Oral Hygiene & Sports Drinks
Summer is just around the corner and so is the hot weather. Families, and kids, will be outside playing all day long. When you reach for something to cool off with, WATER is your best bet. Many times sports drinks are used to rehydrate and get back some of that lost energy from sports. But, sports drinks have the potential to RUIN YOUR TEETH!!!
Dr. Yana V. Newman and her team at Bordentown Braces and Cream Ridge Orthodontics want to make you aware of the fact that sports drinks can cause damage to healthy teeth. Even more dangerous is the ability for sports drinks to “erode” your teeth around the brackets on your teeth while you are in orthodontic treatment. What you start to see on your teeth is whitish spots on the teeth. This is “demineralized” enamel. The sports drinks are actually reducing the minerals in the enamel and dentin of the teeth. The enamel under the braces isn’t affected though because its covered up by the brackets. So when the braces come off there is a good chance you will have white spots on the teeth as a result of the demineralized enamel.
Dental erosion is the next step after demineralized enamel. It occurs when tooth structure is lost. And, with the continued exposure to acidic substances like sports drinks, soda or candy dental erosion is surely going to occur as your enamel and dentin is weakened and lost.
Everyone is aware that candy and soda aren’t good for your teeth. However, not everyone knows that sports drinks are just as bad for your teeth, maybe even worse. Also, energy drinks and some flavored waters have the potential to be just just as harmful if they contain citrus flavoring.
Is dental erosion only due to sports drinks? No. There are several other factors that can contribute to dental erosion. When we get older, our teeth naturally lose enamel as it thins over time. Dental hygiene also plays a big role in dental erosion. If your teeth are kept clean and brushed well, then plaque cannot collect on your teeth and this will contribute to greater longevity for your teeth.

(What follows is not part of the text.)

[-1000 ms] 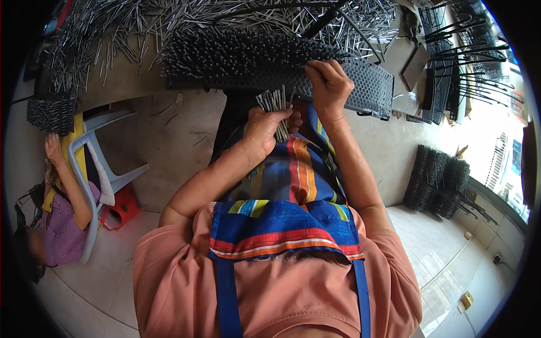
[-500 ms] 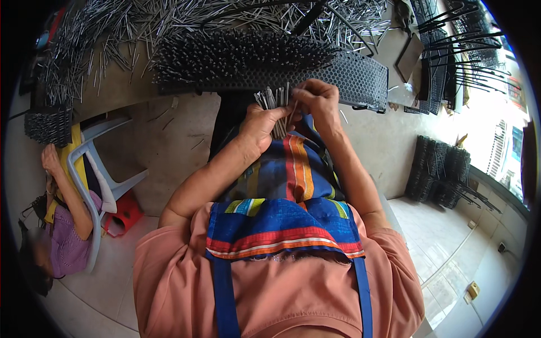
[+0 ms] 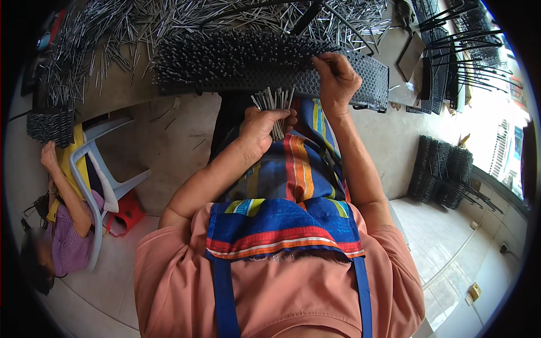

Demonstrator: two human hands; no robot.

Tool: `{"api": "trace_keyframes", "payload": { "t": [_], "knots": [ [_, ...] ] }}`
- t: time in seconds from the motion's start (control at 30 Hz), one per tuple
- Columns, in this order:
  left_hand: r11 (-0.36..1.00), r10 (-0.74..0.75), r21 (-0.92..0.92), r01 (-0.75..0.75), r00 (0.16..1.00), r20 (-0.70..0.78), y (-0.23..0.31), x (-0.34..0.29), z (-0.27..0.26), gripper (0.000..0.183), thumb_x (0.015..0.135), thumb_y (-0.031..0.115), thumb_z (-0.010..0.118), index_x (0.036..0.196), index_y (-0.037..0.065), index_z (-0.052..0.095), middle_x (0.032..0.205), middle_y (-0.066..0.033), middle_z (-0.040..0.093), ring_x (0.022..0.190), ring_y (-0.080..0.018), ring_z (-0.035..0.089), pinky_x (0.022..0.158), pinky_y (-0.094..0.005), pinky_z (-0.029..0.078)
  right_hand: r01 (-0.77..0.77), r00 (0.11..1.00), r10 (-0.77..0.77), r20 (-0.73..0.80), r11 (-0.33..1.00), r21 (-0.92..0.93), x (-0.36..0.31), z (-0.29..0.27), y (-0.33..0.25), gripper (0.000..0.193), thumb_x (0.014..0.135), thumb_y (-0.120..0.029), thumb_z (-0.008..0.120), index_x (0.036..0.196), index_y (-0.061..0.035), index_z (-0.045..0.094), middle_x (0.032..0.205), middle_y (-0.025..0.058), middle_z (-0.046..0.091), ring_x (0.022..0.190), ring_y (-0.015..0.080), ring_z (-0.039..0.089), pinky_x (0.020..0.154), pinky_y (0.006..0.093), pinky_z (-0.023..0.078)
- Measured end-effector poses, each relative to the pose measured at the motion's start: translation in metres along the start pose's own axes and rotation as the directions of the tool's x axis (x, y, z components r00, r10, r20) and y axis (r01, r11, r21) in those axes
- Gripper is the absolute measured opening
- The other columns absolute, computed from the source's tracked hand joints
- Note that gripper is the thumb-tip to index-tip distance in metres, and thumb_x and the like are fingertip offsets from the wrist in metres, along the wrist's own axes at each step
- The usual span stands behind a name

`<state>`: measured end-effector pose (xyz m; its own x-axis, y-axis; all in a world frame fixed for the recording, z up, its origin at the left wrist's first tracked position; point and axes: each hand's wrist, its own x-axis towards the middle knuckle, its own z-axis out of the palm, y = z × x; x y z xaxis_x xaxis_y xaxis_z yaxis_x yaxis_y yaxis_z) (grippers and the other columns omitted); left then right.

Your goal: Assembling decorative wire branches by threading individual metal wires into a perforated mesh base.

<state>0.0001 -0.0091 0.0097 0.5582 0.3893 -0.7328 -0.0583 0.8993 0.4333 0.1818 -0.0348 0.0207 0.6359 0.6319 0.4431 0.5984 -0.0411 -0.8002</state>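
My left hand is wrapped round a bundle of thin metal rods, held upright over the striped apron on my lap. My right hand is at the perforated black rack, its thumb and fingertips pinched together beside the last filled holes. Whatever sits between those fingertips is too small to make out. Many dark rods stand packed in the rack's left and middle part, while bare holes show toward its right end.
Loose metal rods lie heaped across the table behind the rack. At the left, a co-worker's hand touches another filled rack, near a grey plastic chair. Stacked black racks stand on the floor at right.
My right hand has moved from the bundle up and right to the rack. My left hand keeps its hold on the rods in nearly the same place.
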Motion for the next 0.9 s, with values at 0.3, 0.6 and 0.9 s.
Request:
{"api": "trace_keyframes", "payload": {
  "t": [0.3,0.6,0.9],
  "knots": [
    [1.0,0.021,-0.015,-0.019,0.995,0.096,0.002,0.004,-0.003,0.017,0.078,-0.007,0.064,0.096,-0.004,0.067,0.086,-0.0172,0.071,0.074,-0.0265,0.071,0.062,-0.0355,0.057,0.405,0.909,-0.279,0.308,0.761,-0.506,-0.013,-0.009,-0.018,0.019,0.074,-0.014,0.078,0.092,-0.0084,0.074,0.087,0.0091,0.066,0.068,0.019,0.065,0.061,0.0269,0.05],
    [1.0,-0.01,0.023,0.006,0.985,0.171,0.009,-0.005,0.013,0.018,0.082,-0.005,0.063,0.1,-0.001,0.067,0.085,-0.013,0.071,0.068,-0.0244,0.071,0.059,-0.0314,0.059,-0.799,0.551,0.602,0.577,0.581,0.157,-0.036,-0.029,-0.031,0.005,0.08,-0.004,0.071,0.08,0.0009,0.069,0.064,0.0011,0.062,0.051,0.0064,0.051,0.047,0.0222,0.039],
    [0.965,0.032,0.252,-0.068,0.989,0.143,-0.026,-0.015,-0.023,0.018,0.084,-0.002,0.064,0.101,0.001,0.068,0.087,-0.0092,0.071,0.076,-0.0194,0.07,0.067,-0.0319,0.057,-0.14,0.986,0.156,-0.051,0.96,0.244,-0.007,-0.026,-0.012,0.007,0.08,0.005,0.071,0.082,-0.0005,0.067,0.07,-0.0034,0.057,0.061,0.0031,0.048,0.055,0.0186,0.037]
  ]
}}
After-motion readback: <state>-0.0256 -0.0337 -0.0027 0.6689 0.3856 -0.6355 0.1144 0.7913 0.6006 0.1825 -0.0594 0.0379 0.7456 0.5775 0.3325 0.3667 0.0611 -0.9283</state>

Remineralization is the process of building minerals needed for strong teeth. Your teeth have a biofilm coating for protection. But when the teeth are exposed to acids, the biofilm decreases and your teeth lose their surface minerals.
Drinking sports drinks is incredibly harmful to the long term health of your teeth! A product such as Gatorade has water as it’s No. 1 ingredient, sugar as the No.2 ingredient and Citric acid as the #3 ingredient. Citric acid invites the growth of acidogenic bacteria and results in erosion of teeth. Also, citric acid forms complexes with calcium and decreases the effectiveness of the biofilm. That is the reason why sports drinks have been reported to cause three times as much damage to enamel when compared to soft drinks. Phosphoric acid, which is a component of soft drinks, is not as harmful as citric acid.

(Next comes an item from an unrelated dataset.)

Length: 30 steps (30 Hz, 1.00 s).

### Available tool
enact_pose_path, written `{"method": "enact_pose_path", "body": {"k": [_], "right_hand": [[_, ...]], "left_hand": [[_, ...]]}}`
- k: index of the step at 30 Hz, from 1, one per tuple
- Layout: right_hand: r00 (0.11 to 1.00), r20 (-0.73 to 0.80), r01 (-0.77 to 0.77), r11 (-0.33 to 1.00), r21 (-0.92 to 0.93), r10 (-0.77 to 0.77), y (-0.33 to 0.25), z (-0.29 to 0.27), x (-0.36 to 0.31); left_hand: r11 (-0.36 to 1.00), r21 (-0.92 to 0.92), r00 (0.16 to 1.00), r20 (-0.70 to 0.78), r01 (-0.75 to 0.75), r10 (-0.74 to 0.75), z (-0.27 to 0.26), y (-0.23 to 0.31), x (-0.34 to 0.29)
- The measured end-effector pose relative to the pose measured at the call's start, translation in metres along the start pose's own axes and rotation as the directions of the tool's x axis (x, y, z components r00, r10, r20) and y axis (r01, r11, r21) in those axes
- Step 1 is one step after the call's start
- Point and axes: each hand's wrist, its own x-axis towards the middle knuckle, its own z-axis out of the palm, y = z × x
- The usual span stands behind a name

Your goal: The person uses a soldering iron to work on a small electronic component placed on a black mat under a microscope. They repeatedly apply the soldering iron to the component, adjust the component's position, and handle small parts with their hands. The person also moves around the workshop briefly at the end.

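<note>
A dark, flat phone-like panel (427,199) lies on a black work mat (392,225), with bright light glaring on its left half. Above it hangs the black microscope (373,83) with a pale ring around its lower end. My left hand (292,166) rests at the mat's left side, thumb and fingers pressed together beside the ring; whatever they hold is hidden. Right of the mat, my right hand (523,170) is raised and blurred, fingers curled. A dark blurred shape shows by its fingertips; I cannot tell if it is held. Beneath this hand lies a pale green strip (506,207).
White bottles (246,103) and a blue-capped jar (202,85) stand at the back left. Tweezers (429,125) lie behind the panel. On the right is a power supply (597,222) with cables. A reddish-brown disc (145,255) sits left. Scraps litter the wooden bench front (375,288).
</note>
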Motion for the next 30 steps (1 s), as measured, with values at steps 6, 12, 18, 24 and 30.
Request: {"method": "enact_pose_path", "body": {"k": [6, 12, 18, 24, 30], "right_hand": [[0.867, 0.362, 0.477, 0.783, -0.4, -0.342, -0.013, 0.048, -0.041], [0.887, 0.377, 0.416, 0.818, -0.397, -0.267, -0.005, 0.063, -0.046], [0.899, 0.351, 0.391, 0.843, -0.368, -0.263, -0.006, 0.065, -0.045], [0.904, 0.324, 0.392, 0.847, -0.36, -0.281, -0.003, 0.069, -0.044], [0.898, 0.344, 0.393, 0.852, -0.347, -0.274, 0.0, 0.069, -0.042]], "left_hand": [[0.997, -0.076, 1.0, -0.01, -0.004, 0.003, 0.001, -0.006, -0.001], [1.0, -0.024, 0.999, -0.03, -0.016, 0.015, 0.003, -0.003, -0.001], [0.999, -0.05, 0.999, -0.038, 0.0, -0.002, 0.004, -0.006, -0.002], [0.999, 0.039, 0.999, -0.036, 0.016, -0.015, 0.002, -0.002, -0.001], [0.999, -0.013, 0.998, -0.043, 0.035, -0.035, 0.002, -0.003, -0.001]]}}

The most effective way to protect your teeth and prevent dental erosion is to avoid sports drinks altogether and reach for a water instead. For most sports and physical activities, water is enough to keep you well hydrated and feeling good. Another option is to look for a low sugar version of a sports drink that you like. While these sports drinks may not give you the “pep” that the traditional sports drink version has, they will not contain citric acid and sugar….and that means better dental health!!!!
If you do drink soda or sports drinks, do not sip it over a long period of time. Increasing the number of contacts with the sports drinks and soda intensifies the problem. DO NOT BRUSH your teeth after you drink them either; this makes the problem even worse. The enamel is weakened by the acid. It takes approximately a half hour of saliva contact on the teeth to have some recovery and repair before the enamel can tolerate the roughness of the toothbrush. I know that this sounds counterintuitive, but remember that brushing after having sports drinks is not a good idea.
In addition to the damage that sports drinks can cause to your teeth, as mentioned above, they are full of sugar. That being said, they aren’t good for your overall health since its been shown that there’s a relationship between consumption of acidic (sweet) drinks, dental erosion, obesity and diabetes in children and adults. The best advice that I can give is to be mindful of what you put into your body so that no harmful effects occur, whether it be to your overall health or your teeth.
The supermarket shelves are stocked with tons of sports drinks and flavored waters. We recommend that you read the labels carefully and thoroughly. Take the time to check for sugar content and citric acid in the list of ingredients. If they are one of the first few ingredients, then we recommend that you avoid them. Just that one thing will contribute to better dental health for a lifetime!!!
Sweet foods and drinks are not good to our teeth. I totally agree with that because I experienced it with my teeth.